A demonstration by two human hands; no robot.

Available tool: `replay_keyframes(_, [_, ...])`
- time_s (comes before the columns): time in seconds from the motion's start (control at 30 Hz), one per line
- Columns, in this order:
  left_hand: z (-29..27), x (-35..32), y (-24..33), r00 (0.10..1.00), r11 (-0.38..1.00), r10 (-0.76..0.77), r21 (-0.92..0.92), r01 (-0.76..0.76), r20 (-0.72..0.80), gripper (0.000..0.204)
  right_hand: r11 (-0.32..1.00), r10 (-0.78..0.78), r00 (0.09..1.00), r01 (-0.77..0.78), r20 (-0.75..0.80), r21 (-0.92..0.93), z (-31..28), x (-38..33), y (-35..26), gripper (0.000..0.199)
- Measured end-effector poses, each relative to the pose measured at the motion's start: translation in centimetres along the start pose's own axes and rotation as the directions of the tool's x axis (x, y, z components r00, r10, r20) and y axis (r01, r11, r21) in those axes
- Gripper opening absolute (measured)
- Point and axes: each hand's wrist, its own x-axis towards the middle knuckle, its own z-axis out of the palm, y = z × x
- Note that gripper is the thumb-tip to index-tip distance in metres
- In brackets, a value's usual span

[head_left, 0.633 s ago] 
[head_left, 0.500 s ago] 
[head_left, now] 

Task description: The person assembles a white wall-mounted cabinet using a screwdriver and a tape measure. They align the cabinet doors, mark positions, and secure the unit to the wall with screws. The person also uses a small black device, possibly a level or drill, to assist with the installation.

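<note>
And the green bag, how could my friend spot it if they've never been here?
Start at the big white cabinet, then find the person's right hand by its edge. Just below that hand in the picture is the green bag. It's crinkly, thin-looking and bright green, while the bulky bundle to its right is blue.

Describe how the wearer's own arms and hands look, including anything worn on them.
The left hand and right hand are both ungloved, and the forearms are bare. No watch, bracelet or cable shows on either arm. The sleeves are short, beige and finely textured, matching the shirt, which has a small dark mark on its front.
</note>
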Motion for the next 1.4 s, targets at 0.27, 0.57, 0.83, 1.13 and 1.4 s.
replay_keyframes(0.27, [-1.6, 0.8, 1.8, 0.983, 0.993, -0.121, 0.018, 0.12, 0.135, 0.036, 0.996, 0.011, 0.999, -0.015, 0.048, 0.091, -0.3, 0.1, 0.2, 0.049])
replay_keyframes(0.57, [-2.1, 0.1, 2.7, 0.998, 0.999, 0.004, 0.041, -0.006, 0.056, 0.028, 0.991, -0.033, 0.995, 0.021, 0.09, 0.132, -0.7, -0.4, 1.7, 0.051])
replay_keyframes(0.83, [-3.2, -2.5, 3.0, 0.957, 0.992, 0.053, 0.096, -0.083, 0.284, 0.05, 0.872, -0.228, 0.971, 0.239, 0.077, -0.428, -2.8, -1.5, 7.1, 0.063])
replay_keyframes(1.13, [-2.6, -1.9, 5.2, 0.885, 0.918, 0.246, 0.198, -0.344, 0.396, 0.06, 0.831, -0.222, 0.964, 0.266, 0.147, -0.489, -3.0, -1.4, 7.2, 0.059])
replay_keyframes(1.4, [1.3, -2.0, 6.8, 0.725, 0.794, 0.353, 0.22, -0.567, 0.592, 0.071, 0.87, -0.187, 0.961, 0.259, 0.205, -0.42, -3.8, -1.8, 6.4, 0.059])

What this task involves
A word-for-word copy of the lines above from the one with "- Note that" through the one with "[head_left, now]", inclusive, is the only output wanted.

Task result
- Note that gripper is the thumb-tip to index-tip distance in metres
- In brackets, a value's usual span

[head_left, 0.633 s ago] 
[head_left, 0.500 s ago] 
[head_left, now] 

No more work remains for this exercise.